### What is expected
Write out the full listing exactly.

### Supplied material
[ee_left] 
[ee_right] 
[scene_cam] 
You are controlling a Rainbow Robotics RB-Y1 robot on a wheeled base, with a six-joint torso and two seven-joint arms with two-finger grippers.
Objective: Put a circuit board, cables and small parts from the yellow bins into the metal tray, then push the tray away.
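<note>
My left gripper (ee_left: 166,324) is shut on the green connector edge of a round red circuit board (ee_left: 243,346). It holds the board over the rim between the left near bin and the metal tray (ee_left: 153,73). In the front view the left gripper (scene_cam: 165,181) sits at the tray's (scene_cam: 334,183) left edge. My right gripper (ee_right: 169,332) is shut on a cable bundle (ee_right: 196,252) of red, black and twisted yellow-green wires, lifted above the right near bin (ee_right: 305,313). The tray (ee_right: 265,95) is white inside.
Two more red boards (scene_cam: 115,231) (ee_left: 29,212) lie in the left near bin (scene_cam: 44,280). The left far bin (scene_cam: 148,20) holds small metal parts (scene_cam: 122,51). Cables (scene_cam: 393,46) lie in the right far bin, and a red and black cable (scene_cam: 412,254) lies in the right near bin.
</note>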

### Completed task
[ee_left] 
[ee_right] 
[scene_cam] 
You are controlling a Rainbow Robotics RB-Y1 robot on a wheeled base, with a six-joint torso and two seven-joint arms with two-finger grippers.
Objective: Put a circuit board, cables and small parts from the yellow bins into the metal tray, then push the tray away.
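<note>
My left gripper (ee_left: 166,324) is shut on the green connector edge of a round red circuit board (ee_left: 243,346). It holds the board over the rim between the left near bin and the metal tray (ee_left: 153,73). In the front view the left gripper (scene_cam: 165,181) sits at the tray's (scene_cam: 334,183) left edge. My right gripper (ee_right: 169,332) is shut on a cable bundle (ee_right: 196,252) of red, black and twisted yellow-green wires, lifted above the right near bin (ee_right: 305,313). The tray (ee_right: 265,95) is white inside.
Two more red boards (scene_cam: 115,231) (ee_left: 29,212) lie in the left near bin (scene_cam: 44,280). The left far bin (scene_cam: 148,20) holds small metal parts (scene_cam: 122,51). Cables (scene_cam: 393,46) lie in the right far bin, and a red and black cable (scene_cam: 412,254) lies in the right near bin.
</note>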

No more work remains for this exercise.